> Requirement:
The listing is to be transcribed in full, with its images left out.

> Collected material:
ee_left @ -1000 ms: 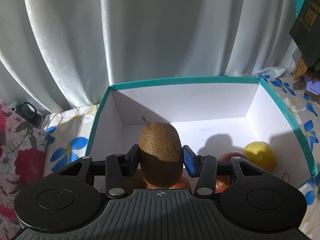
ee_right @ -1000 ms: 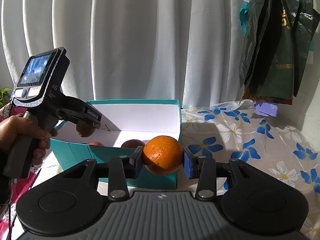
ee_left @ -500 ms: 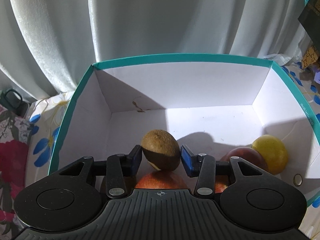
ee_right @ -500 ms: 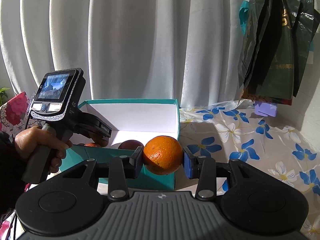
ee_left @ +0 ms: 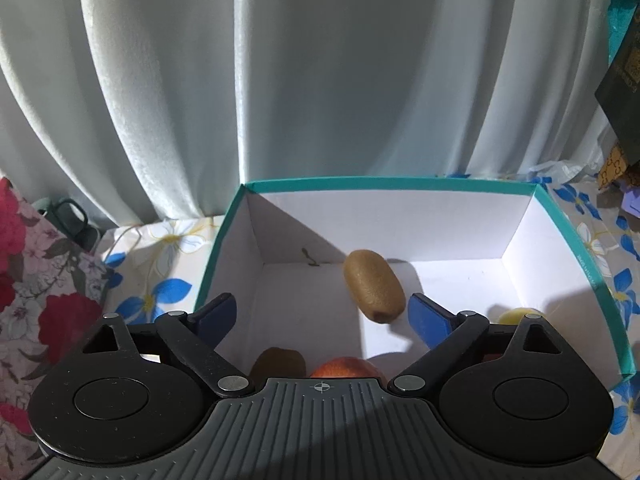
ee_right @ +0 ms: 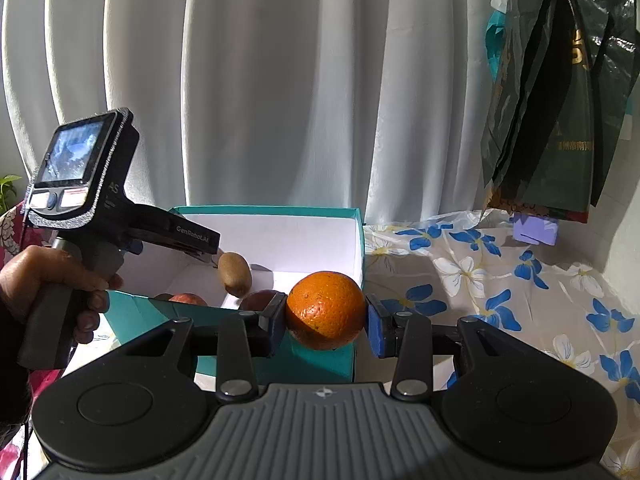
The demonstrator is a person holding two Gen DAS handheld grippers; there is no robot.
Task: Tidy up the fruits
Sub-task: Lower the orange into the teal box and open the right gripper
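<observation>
Cardboard makes up the teal-edged rectangular box, its inner walls plain matt white, one corner marked by a small brown stain. Over its floor sits the fuzzy brown oval kiwi, tilted, clear of both blue pads — the left gripper has its jaws opening wide, with the kiwi between them but untouched. Lower in that view, a second dull brown kiwi and a smooth red apple peek above the gripper's ribbed grey body, and a glossy yellow round fruit hides partly behind the right finger. The right gripper clamps the pebbled, round orange between its blue pads, in front of the box's near wall. A hand grips the left tool's handle. Pale pleated curtains hang behind; a blue-flowered cloth covers the table, and crinkled dark green plastic bags hang at the right.
</observation>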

> Solution to this problem:
ee_left @ -1000 ms: 
ee_right @ -1000 ms: 
ee_left @ -500 ms: 
ee_right @ -500 ms: 
ee_left @ +0 ms: 
ee_right @ +0 ms: 
The demonstrator is a person holding two Gen DAS handheld grippers; there is no robot.
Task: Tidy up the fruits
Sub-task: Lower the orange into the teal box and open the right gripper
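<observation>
Cardboard makes up the teal-edged rectangular box, its inner walls plain matt white, one corner marked by a small brown stain. Over its floor sits the fuzzy brown oval kiwi, tilted, clear of both blue pads — the left gripper has its jaws opening wide, with the kiwi between them but untouched. Lower in that view, a second dull brown kiwi and a smooth red apple peek above the gripper's ribbed grey body, and a glossy yellow round fruit hides partly behind the right finger. The right gripper clamps the pebbled, round orange between its blue pads, in front of the box's near wall. A hand grips the left tool's handle. Pale pleated curtains hang behind; a blue-flowered cloth covers the table, and crinkled dark green plastic bags hang at the right.
</observation>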

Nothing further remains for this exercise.